Pam I am so sorry about Lola. I am so happy you have other fluffs to help you through this tuff time. It is not fair for Lola to go so young, poor baby.


----------



## 3Maltmom (May 23, 2005)

I don't know what to say, other than we love you dearly, my friend.

Rest In Peace, Wee Little Lola. You will be missed terribly.

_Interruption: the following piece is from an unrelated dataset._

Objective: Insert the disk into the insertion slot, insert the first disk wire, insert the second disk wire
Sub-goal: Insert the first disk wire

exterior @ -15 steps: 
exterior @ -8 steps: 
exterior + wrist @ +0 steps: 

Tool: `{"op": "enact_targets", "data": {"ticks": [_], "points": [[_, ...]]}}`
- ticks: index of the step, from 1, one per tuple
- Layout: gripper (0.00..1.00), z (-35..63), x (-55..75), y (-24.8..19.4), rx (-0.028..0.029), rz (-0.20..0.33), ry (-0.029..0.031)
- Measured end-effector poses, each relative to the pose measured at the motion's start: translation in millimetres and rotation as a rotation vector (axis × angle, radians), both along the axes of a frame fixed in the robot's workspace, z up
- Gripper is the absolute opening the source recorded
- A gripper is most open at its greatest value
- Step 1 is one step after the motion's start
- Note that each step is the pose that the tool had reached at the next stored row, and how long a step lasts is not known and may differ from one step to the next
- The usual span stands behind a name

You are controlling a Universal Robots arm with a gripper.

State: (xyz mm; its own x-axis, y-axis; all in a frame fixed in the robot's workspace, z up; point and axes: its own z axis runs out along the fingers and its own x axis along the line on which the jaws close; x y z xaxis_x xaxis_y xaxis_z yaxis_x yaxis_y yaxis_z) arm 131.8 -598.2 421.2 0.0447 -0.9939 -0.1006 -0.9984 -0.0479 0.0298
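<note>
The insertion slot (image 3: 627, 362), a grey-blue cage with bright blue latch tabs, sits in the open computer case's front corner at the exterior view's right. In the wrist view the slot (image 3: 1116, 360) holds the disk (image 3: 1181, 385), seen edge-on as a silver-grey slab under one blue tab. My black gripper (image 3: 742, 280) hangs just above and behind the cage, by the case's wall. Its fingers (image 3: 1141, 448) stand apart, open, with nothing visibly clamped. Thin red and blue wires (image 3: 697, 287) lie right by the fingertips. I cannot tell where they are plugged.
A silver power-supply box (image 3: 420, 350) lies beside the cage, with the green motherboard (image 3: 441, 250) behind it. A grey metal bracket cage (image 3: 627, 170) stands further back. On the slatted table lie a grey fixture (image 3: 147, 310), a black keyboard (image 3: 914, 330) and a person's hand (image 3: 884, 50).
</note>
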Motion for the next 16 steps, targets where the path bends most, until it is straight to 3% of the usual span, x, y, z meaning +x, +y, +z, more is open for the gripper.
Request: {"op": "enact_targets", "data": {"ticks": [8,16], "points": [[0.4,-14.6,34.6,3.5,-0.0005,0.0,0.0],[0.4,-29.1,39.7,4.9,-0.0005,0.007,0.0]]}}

I'm so very sorry for your loss, Pam. I wish I could hug you right now.

All Our Love,

Deb and Gang


----------



## lynda (Oct 11, 2005)

:grouphug::grouphug::grouphug:


----------



## spookiesmom (Mar 28, 2010)

Many, many hugs aimed for you!!!!


----------



## maggieh (Dec 16, 2007)

Pam - I have no words other than I'm sorry. Your selfless love to Lola showed in everything you did. And to share parts of her so that someday this horrible thing is no longer a threat to our babies was wonderful. Thank you for that. Hugs to you, dear friend!


----------



## aprilb (Jul 9, 2010)

Pam, you were a great mom to Lola. She was loved very much and she will be deeply missed here on SM. She was a beautiful girl. You and your DH did the right thing by letting her go. She is free now. God bless you for your help in the fight to find a cure for this horrible disease. :wub::wub:


----------



## Furbabies mom (Jul 25, 2011)

I am so sorry for your loss of beautiful Lola. I know how bad it hurts. I've been through it many times. May God comfort you and your family.


----------



## Bonnie's Mommie (Mar 2, 2006)

Pam, I'm so very sorry. Your love for Lola was incredible, and carries on in your gift of her brain, to hopefully try to get more answers for this horrible condition.

Be well.


----------



## Barb and the boys (Oct 26, 2007)

Pam, I am so sorry for the loss of your sweet Lola. My thought and prayers are with you and your family.


----------



## Maisie and Me (Mar 12, 2009)

Rest in peace now beautiful Lola. and I hope you and your husband will find comfort and much love from your babies tonight.


----------



## chichi (Apr 12, 2007)

Pam,I am so sorry for the loss of your precious Lola.:grouphug:


----------



## iheartbisou (Feb 13, 2007)

Pam, I'm so sorry for Lola's pain and her loss, and your loss too.


----------



## sophiesmom (Apr 21, 2006)

Pam my heart is breaking for you. And as I read this I will let you know that my Sophie is starting to have seizures too. And I must tell my husband who will be lost like you. Hold the good memories of sweet Lola and know that the unselfish act you are doing will help one of our babies, and Lola will be their angel.


----------



## sophie (Jul 9, 2006)

Pam, I am so sorry for the loss of your precious Lola. Sending you hugs,

Linda


----------



## socalyte (Nov 15, 2010)

Pam, once again I am so so sorry for you loss of little Lola. She was a beautiful little girl and I know she has a special place in your heart. You are amazingly selfless to share Lola so that someday GME can be eradicated. 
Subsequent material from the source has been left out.